Seattle Irish Week
It’s not enough to celebrate St. Patrick’s Day on March 17 in Seattle, Washington – the strong west-coast Irish community needs a whole 9 days! Irish Week Chairman John Keene explains.
What are your roles and responsibilities with the event?
I’m the Chair of Irish Week, a series of 13 different family-oriented and fun events strung out over 9 days in March 2013 and organized as a way of celebrating St. Patrick’s Day in Seattle. The events range from an Irish Soda bread Contest to a Fun-Run, a Parade, a Festival, a Mass, luncheons and dinners, etc.
What is the event’s core mandate?
To provide people of Irish birth, ancestry and interest many opportunities to celebrate their “Irishness” in an authentic way and to have fun while doing it.
How has it grown over the years?
Between all the events and activities (and excluding the many bar patrons), we estimate that 25-30,000 people will attend or participate in some Irish-related event or activity that is being organized as part of Irish Week 2013 in Seattle. When the Irish Heritage Club, the main organizing body, was formed in 1982, participation then involved a couple of thousand at most.
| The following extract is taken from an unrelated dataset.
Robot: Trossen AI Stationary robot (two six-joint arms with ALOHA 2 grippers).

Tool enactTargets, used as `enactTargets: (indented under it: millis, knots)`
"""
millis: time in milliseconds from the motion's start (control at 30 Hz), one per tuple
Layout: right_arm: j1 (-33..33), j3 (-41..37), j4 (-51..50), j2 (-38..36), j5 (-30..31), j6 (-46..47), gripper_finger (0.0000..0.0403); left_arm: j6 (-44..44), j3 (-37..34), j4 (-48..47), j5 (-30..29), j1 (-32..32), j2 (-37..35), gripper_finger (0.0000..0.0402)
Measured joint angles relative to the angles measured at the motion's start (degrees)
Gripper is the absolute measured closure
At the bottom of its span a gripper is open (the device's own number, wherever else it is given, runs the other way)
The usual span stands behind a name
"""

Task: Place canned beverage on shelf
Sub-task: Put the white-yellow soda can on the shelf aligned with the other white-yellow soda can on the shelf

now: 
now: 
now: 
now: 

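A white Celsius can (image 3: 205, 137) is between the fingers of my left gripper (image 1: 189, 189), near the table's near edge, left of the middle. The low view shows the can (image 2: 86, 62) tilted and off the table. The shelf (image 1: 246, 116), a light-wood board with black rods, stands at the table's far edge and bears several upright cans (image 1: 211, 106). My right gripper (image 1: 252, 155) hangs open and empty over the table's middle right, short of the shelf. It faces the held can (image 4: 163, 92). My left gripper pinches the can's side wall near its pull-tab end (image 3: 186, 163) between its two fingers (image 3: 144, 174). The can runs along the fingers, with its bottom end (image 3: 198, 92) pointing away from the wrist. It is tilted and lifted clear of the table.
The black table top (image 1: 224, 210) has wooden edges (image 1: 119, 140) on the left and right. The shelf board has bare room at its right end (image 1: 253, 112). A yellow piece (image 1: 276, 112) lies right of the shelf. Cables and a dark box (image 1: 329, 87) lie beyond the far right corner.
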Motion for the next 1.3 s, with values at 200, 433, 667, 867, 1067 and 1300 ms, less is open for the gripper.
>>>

Who attends the gathering?
Since Washington State has about 800,000 people who claim Irish as their primary heritage, the clear majority of participants probably have some connection to Ireland, but most of our activities are organized with no admission fee which attracts families who just enjoy or want to experience Irish music, singing, dancing, etc. Thousands with no or little Irish connection participate as our activities mainly appeal to families and to all ages.
What can they expect to experience this year?
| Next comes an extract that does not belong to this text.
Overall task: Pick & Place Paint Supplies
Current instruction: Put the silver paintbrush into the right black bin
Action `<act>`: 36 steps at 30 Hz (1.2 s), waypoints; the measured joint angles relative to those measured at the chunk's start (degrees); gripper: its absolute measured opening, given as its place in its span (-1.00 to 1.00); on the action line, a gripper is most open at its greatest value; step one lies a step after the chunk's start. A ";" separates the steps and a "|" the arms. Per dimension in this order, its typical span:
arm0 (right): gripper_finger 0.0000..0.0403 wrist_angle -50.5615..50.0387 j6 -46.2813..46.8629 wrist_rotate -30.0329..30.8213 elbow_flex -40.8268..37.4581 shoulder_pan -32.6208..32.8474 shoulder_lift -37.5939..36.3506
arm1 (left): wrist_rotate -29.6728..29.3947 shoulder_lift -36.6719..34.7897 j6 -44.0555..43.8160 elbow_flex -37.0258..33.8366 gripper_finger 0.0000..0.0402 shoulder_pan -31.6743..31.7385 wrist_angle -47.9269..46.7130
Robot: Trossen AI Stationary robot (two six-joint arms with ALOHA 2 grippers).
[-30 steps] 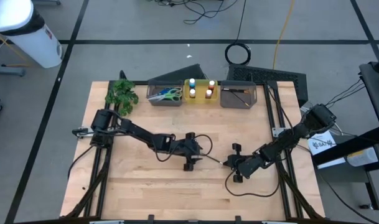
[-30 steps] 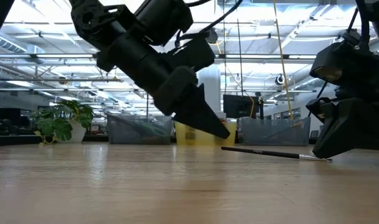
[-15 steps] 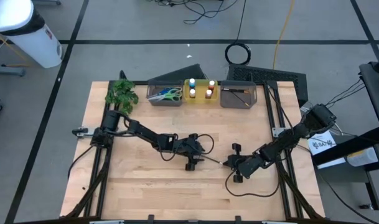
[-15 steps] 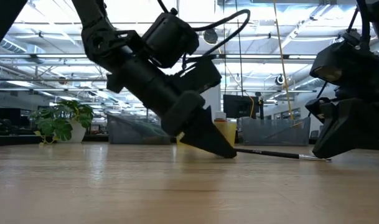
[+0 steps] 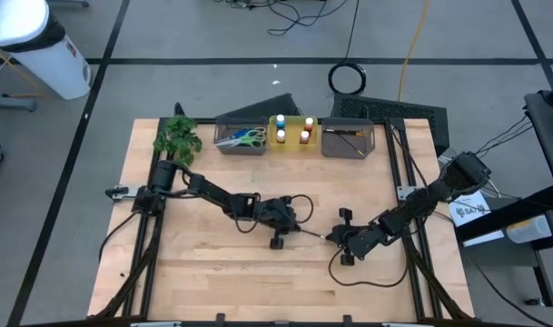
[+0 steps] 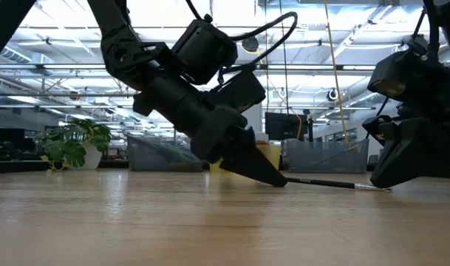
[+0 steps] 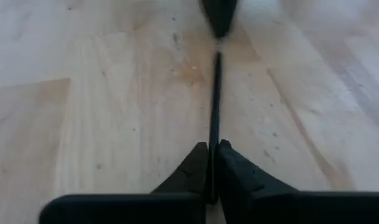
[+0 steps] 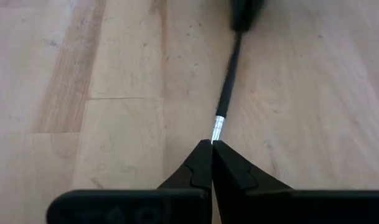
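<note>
Wooden tabletop [image 5: 212,263] carries both arms low near its middle, tips facing each other. Between them lies a thin dark brush [image 6: 328,182], flat on the boards. The left gripper [image 5: 299,228] has its jaws pinched shut on the brush's dark end, the handle running straight out from between them. The right gripper [image 5: 331,238] meets the other end, its jaws closed tight with the silver ferrule [image 8: 219,126] at their tips; whether they grip it or only touch it I cannot tell. Along the far edge stand a grey bin [image 5: 241,139] with scissors [image 5: 246,137], a yellow bin [image 5: 292,133] with small paint bottles [image 5: 281,121], and another grey bin [image 5: 348,139] holding a brush. A green plant [image 5: 178,138] sits at the far left corner.
</note>
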 joint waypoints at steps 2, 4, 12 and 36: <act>-1.00 -0.07 0.02 0.20 -0.02 -0.04 -0.06 | 1.78 -0.05 -0.47 0.00 -0.92 0.19 -0.76; -1.00 -0.01 0.02 0.21 -0.02 -0.04 -0.03 | 2.79 -0.03 -0.05 0.00 -0.92 0.19 -1.05; -1.00 -2.06 -0.41 2.07 -0.13 0.00 -4.14 | 4.54 -3.02 0.80 -0.38 -0.92 -0.59 -2.78; -0.58 32.73 -8.03 12.85 -16.00 -4.03 -21.16 | -4.73 -25.49 1.38 -21.44 -0.92 0.22 23.27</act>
In general, as the numbers participating in our events have increased year to year, the numbers of our Irish Week events and activities have also increased. In 2013 we are again anticipating increased attendance numbers and as a consequence we are expanding our offerings at the different events. For example, at the Irish Festival we feature two artists, with one doing some Irish watercolor paintings on site while answering questions from the festival goers, and the other exhibiting his Irish paintings that are valued at thousands of dollars. We have four Irish organizations that each cater to specifics groups in Seattle’s Irish community who for the first time will combine to organize an Irish Community Happy Hour as a way to get the Irish community’s young and old meeting and mixing together.
Why is it an important event for the Celtic community there?
It’s a reminder of our shared interests and concerns, and is also a public reminder and acknowledgement of the various Irish factors that have shaped the community we live in.
What are the plans for the event in the years ahead?
We need some public site in the Seattle area that formally acknowledges the contributions of the Irish to the Pacific Northwest. There have been some discussions about organizing a public monument to be dedicated in 1916, the anniversary of the Easter Rebellion.
Is enough being done to preserve and promote Celtic culture generally?
We can always do more. I’m not sure that I would ever be satisfied and say that enough was being done!
What can we be doing better?
With 800,000 Washingtonians whose ancestry is primarily Irish, we need to find a way to reach them and to involve them in what we do. We’re working on that.